Bu duruma Kuran’da da pek çok örnek verilmiştir. Örneğin Peygamberimiz Hz. Muhammed (sav)’in etkili ve hikmetli konuşmaları karşısında inkar edenler ve müşrikler büyük bir şaşkınlığa kapılmışlardır. Geniş kitlelerin, kısa süre içerisinde Peygamber Efendimiz (sav)’in konuşmalarından etkilenip ona tabi olmuş olmaları bu insanları büyük hayrete düşürmüştür. Hz. Muhammed (sav) konuşmalarını etkili ve hikmetli kılanın Kuran ayetleri olduğunu kavrayamadıkları ya da belki de bu durumu kabullenemedikleri için Peygamberimiz (sav)’i büyücülük, şairlik gibi olmadık iftiralarla itham etmeye kalkışmışlardır. Oysa tüm insanlara olduğu gibi peygamberlere de nutku verip konuşturan Allah’tır. Allah ayetlerinde şöyle buyurmuştur:

Sahibiniz (arkadaşınız olan peygamber) sapmadı ve azmadı. O, hevadan (kendi istek, düşünce ve tutkularına göre) konuşmaz. O (söyledikleri), yalnızca vahyolunmakta olan bir vahiydir. (Necm Suresi, 2-4)

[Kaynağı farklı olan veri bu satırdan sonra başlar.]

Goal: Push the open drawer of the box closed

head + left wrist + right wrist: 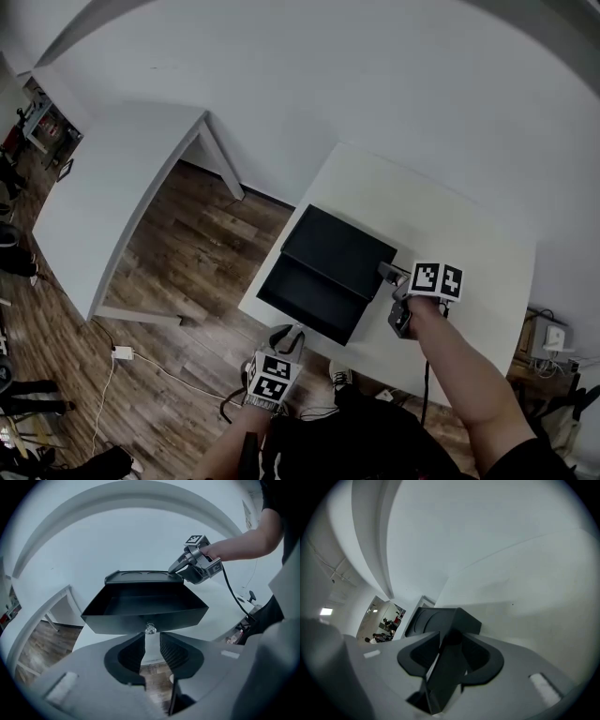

Ayetlerde de görüldüğü gibi Peygamberimiz (sav), Allah’ın sözü olan Kuran ile konuştuğu için tüm sözleri son derece etkili ve hikmetli olmuştur. O’nun sözlerini dinleyerek iman eden insanların kalplerine imanı ve etkilenme gücünü veren Allah’tır. Allah’ın büyüklüğünü takdir edemeyen insanlar ise etkiyi ve hikmeti başka yerlerde aramakla büyük bir gaflete düşmüşlerdir.